I'm still working on groking the F# thing - trying to work out how to 'think' in F# rather than just translating from other languages I know.

I've recently been thinking about the cases where you don't have a 1:1 map between before and after. Cases where List.map falls down.

One example of this is moving averages, where typically you will have len-n+1 results for a list of length len when averaging over n items.

For the gurus out there, is this a good way to do it (using queue pinched from Jomo Fisher)?

//Immutable queue, with added Length member
type Fifo<'a> =
    new()={xs=[];rxs=[]}
    new(xs,rxs)={xs=xs;rxs=rxs}

    val xs: 'a list;
    val rxs: 'a list;

    static member Empty() = new Fifo<'a>()
    member q.IsEmpty = (q.xs = []) && (q.rxs = [])
    member q.Enqueue(x) = Fifo(q.xs,x::q.rxs)
    member q.Length() = (List.length q.xs) + (List.length q.rxs)
    member q.Take() =
        if q.IsEmpty then failwith "fifo.Take: empty queue"
        else match q.xs with
                | [] -> (Fifo(List.rev q.rxs,[])).Take()
                | y::ys -> (Fifo(ys, q.rxs)),y

//List module, add function to split one list into two parts (not safe if n > lst length)
module List =
    let splitat n lst =
        let rec loop acc n lst =
            if List.length acc = n then
                (List.rev acc, lst)
            else
                loop (List.hd lst :: acc) n (List.tl lst)
        loop [] n lst

//Return list with moving average accross len elements of lst
let MovingAverage (len:int) (lst:float list) = 
    //ugly mean - including this in Fifo kills genericity
    let qMean (q:Fifo<float>) = ((List.sum q.xs) + (List.sum q.rxs))/(float (q.Length()))
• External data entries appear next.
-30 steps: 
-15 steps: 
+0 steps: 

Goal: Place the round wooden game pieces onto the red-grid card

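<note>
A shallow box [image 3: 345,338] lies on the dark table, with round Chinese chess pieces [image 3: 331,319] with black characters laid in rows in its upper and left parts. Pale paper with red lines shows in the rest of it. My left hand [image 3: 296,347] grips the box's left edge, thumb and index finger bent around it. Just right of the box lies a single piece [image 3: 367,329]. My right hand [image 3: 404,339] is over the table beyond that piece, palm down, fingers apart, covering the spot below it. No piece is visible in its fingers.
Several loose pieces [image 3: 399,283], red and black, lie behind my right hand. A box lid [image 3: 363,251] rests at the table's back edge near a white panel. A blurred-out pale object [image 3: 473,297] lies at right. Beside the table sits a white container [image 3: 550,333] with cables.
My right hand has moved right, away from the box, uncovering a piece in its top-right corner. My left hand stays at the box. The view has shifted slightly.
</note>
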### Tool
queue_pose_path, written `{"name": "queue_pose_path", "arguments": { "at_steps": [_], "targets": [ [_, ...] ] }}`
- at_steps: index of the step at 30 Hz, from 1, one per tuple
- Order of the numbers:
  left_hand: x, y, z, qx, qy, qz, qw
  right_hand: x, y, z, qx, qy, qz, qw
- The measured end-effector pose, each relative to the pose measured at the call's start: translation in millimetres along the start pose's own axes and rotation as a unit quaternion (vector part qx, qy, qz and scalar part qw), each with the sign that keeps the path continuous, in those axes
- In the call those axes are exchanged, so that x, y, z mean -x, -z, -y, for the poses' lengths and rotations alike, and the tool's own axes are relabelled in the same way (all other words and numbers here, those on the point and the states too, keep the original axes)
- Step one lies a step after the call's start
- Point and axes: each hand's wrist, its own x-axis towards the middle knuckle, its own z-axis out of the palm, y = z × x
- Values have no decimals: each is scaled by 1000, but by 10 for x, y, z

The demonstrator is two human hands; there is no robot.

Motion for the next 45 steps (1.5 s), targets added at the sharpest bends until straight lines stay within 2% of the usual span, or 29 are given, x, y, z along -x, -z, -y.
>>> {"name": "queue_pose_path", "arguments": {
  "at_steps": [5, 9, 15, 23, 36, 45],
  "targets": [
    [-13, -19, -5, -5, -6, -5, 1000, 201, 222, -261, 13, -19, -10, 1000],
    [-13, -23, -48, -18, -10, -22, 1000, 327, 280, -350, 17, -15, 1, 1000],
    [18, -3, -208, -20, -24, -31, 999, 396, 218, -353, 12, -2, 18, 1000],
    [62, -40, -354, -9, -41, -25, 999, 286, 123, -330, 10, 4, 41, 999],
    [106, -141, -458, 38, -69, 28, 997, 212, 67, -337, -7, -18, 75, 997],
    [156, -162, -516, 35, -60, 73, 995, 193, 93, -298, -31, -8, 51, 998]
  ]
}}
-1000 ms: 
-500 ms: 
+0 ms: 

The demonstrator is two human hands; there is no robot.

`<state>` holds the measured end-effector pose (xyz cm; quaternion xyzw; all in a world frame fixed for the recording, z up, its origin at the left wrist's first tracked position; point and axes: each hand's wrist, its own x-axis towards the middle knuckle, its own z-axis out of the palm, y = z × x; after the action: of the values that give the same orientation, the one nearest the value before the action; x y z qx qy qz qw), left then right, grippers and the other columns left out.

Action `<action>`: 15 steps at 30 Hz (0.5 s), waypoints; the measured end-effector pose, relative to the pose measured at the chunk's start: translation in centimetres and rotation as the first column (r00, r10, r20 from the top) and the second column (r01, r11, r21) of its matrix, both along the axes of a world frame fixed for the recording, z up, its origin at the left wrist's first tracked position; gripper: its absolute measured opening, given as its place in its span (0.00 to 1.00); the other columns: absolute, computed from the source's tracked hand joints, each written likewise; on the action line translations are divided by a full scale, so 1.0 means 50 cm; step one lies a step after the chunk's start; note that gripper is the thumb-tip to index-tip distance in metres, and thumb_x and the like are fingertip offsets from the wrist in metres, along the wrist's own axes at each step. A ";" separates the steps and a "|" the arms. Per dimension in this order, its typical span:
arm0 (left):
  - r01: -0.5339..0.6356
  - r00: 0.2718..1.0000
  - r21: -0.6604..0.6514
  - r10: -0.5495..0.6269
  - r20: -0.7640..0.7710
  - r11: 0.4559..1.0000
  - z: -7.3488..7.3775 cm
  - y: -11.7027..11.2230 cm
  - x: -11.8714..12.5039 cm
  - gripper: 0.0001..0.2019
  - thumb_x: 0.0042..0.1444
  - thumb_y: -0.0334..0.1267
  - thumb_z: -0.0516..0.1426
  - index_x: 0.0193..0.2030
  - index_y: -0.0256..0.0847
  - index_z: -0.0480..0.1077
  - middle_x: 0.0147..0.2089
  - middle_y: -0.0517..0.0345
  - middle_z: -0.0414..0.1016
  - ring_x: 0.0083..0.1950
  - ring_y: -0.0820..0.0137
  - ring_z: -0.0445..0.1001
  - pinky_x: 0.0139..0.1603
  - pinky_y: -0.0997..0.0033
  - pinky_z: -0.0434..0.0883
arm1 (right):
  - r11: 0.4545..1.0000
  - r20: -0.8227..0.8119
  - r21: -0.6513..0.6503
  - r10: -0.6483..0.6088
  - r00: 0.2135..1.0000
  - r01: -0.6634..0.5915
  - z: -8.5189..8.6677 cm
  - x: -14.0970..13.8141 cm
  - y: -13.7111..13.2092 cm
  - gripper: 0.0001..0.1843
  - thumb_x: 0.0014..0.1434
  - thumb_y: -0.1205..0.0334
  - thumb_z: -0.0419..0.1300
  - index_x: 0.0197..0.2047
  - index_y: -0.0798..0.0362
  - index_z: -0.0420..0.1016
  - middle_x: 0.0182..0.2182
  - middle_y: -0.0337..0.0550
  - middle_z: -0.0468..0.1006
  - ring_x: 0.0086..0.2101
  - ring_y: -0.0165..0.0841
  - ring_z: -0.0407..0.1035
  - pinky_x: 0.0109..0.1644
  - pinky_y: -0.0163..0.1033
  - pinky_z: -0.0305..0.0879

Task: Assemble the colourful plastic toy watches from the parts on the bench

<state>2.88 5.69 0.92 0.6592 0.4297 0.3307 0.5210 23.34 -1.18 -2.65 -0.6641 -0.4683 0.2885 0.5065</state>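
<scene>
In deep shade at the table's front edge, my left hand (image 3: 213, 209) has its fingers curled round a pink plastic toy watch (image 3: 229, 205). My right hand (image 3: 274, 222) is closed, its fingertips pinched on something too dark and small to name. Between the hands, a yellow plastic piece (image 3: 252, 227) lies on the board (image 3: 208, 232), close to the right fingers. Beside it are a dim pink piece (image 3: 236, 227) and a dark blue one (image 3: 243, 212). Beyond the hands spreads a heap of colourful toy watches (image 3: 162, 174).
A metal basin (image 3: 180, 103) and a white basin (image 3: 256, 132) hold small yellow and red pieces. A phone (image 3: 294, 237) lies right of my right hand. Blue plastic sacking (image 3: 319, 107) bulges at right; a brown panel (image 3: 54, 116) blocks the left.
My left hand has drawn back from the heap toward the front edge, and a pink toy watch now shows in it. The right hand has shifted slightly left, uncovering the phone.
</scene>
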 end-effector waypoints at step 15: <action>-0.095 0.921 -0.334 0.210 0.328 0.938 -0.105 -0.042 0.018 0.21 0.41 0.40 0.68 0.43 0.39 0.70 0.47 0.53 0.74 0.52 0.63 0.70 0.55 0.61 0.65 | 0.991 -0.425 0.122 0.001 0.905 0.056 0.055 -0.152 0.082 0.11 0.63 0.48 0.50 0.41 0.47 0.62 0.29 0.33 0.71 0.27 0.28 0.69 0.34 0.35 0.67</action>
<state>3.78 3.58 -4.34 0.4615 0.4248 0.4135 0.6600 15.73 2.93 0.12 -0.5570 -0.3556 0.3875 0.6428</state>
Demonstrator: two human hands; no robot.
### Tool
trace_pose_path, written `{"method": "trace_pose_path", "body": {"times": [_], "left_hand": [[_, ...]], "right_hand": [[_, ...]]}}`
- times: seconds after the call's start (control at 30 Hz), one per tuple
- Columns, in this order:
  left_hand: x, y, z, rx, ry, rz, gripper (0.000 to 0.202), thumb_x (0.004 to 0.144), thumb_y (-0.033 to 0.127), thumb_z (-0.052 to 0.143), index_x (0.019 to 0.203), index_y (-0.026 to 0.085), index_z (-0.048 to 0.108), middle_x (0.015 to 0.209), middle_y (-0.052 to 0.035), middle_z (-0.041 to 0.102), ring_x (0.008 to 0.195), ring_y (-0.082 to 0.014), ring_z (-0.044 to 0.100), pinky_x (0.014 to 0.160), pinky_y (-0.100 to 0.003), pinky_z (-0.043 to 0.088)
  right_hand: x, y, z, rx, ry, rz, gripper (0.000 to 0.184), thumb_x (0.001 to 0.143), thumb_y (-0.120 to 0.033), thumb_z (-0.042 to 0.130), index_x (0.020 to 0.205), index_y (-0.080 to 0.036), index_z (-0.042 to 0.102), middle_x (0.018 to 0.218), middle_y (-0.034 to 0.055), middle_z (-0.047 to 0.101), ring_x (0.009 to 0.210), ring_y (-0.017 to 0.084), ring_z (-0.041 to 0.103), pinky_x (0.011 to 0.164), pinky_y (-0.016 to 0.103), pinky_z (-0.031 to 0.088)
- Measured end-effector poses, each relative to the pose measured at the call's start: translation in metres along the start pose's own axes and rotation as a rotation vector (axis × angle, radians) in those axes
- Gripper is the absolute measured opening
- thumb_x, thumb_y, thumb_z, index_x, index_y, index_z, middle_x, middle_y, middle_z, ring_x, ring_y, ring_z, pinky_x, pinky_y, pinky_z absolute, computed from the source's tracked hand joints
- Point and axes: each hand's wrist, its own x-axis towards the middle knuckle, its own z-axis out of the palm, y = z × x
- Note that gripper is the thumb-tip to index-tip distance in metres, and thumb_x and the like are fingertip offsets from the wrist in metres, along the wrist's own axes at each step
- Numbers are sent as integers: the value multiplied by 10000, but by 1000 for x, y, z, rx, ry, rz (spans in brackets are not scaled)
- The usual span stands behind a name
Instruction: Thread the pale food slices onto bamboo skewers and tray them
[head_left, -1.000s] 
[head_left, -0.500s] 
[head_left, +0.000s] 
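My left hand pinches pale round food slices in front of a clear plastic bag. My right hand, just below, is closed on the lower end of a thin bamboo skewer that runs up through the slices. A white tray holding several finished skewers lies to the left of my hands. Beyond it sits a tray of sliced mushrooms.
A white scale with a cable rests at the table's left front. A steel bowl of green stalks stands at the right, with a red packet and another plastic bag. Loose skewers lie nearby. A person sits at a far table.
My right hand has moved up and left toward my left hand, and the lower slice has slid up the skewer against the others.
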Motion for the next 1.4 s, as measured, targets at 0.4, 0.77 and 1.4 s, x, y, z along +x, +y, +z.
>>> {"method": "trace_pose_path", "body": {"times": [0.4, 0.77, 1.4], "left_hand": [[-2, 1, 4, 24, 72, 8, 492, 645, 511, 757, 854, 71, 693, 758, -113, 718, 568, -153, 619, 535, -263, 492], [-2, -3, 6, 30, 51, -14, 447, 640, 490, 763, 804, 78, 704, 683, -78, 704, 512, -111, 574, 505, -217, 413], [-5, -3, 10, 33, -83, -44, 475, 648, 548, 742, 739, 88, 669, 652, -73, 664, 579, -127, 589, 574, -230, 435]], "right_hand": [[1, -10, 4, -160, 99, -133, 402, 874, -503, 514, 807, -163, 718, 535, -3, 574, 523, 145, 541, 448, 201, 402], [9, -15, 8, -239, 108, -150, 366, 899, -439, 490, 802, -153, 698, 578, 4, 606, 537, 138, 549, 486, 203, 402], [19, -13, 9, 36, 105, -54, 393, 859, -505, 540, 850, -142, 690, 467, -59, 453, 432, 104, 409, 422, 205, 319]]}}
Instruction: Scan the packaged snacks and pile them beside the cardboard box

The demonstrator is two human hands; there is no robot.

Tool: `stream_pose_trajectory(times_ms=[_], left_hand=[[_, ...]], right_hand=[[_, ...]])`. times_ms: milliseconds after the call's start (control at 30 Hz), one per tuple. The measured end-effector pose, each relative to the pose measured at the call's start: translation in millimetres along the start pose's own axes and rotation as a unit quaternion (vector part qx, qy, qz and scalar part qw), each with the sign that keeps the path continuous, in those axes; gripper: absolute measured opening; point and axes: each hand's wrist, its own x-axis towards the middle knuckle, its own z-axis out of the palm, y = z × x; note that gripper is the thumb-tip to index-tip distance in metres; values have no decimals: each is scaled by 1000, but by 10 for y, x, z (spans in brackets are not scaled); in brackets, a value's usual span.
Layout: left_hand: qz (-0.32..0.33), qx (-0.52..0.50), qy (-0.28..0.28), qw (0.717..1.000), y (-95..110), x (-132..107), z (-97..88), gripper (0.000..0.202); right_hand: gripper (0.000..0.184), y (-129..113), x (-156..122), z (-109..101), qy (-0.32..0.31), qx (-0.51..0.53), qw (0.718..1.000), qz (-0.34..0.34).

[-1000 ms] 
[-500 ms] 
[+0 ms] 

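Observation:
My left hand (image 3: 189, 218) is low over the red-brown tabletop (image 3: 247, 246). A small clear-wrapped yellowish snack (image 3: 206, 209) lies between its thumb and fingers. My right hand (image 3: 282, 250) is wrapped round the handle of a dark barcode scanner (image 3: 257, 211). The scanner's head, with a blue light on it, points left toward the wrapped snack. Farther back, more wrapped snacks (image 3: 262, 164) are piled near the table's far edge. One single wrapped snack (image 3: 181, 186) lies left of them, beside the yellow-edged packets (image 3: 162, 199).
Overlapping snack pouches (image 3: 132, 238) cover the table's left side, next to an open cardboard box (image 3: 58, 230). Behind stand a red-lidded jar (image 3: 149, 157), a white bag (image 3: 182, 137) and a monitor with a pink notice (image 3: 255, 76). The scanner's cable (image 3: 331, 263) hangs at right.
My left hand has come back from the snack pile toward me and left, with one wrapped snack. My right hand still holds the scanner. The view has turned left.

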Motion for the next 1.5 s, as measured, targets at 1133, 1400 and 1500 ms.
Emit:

    //get first part of list to initialise queue
    let (init, rest) = List.splitat len lst

    //initialise queue with first n items
    let q = new Fifo<float>([], init)

    //loop through input list, use fifo to push/pull values as they come
    let rec loop (acc:float list) ls (q:Fifo<float>) =
        match ls with
        | [] -> List.rev acc
        | h::t -> 
            let nq = q.Enqueue(h) //enqueue new value
            let (nq, _) = nq.Take() //drop old value
            loop ((qMean nq)::acc) t nq //tail recursion

    loop [qMean q] rest q

//Example usage    
MovingAverage 3 [1.;1.;1.;1.;1.;2.;2.;2.;2.;2.]

(Maybe a better way would be to implement a MovingAverageQueue by inheriting from Fifo?)

Was it helpful?

Solution

If you don't care too much about performance, here is a very simple solution:

#light

let MovingAverage n s =
   Seq.windowed n s
   |> Seq.map Array.average

let avgs = MovingAverage 5000 (Seq.map float [|1..999999|])

for avg in avgs do
    printfn "%f" avg
    System.Console.ReadKey() |> ignore

This recomputes the average of each 'window' from scratch, so it is poor if the windows are large.

In any case, check out Seq.windowed:

http://research.microsoft.com/projects/cambridge/fsharp/manual/FSharp.Core/Microsoft.FSharp.Collections.Seq.html

as it's handy to have in your back pocket for such things.

OTHER TIPS

If you do care about performance, then you can calculate a moving average efficiently using something like this (assuming we're calculating a moving average over a 3-day window)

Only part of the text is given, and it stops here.